» WHAT IS NEEDED
Go to the line containing "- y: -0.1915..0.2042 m" in the records below and print it and every following line exactly, on through the line containing "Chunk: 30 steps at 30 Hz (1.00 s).", then stop.

» DATA UNDER STUDY
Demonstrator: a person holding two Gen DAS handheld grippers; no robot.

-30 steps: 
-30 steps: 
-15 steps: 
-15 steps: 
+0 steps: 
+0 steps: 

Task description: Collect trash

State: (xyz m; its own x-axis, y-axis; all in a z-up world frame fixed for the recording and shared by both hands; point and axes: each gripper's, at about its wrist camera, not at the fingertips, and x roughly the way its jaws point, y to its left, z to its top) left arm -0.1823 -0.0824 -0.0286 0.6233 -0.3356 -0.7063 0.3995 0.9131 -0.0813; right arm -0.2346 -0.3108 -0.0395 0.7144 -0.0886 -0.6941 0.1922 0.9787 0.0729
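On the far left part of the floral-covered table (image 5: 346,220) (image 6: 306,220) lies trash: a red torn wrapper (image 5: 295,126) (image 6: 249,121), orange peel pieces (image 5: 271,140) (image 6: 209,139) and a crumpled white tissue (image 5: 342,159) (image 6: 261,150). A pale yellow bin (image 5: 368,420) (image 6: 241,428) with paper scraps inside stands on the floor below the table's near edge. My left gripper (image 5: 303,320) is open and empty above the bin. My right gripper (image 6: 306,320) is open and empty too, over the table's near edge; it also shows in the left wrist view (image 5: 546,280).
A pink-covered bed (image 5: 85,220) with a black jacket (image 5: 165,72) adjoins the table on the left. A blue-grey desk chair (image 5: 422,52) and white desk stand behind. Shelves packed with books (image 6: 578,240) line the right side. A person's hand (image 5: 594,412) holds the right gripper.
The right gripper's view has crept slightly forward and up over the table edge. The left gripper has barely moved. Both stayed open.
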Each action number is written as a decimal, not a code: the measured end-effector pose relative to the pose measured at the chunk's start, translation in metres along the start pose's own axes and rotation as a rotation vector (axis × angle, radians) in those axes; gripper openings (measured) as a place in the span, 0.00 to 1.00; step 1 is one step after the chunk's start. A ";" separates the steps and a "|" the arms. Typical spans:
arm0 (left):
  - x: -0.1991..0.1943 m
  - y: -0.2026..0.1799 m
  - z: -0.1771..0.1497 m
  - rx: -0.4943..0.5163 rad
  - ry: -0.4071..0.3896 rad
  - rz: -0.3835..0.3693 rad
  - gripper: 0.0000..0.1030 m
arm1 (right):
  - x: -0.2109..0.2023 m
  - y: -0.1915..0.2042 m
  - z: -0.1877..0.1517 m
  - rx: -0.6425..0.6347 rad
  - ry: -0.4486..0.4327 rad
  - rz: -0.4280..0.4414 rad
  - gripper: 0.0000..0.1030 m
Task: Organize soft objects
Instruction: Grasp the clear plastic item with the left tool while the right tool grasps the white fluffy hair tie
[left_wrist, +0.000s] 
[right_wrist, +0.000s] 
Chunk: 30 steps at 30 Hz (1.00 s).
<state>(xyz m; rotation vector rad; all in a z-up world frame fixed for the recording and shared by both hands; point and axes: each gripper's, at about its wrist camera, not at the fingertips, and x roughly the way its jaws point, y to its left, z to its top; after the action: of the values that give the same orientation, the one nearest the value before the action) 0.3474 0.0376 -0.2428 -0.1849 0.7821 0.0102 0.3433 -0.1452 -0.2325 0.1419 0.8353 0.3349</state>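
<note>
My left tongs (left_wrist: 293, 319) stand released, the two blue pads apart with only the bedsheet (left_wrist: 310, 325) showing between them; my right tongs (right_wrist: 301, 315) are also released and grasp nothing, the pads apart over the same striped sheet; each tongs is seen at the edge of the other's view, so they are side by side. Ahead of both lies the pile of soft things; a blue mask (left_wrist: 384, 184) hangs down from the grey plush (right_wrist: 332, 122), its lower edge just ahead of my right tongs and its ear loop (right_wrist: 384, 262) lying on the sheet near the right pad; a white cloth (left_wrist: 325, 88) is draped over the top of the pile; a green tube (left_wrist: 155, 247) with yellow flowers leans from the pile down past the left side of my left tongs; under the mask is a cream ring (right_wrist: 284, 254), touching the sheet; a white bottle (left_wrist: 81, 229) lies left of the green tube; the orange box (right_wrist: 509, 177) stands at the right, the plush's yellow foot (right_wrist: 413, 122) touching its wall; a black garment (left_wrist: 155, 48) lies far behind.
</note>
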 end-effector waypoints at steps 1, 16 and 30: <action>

» YOUR RESPONSE
  - y: -0.1915..0.2042 m
  - z: -0.1877..0.1517 m
  - rx: -0.6425..0.6347 rad
  - ry: -0.4486..0.4327 rad
  - rz: -0.4280..0.4414 rad
  - gripper: 0.0000..0.1030 m
Task: Organize soft objects
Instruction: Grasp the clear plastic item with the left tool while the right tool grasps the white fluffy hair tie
[left_wrist, +0.000s] 
[right_wrist, +0.000s] 
Chunk: 30 steps at 30 Hz (1.00 s).

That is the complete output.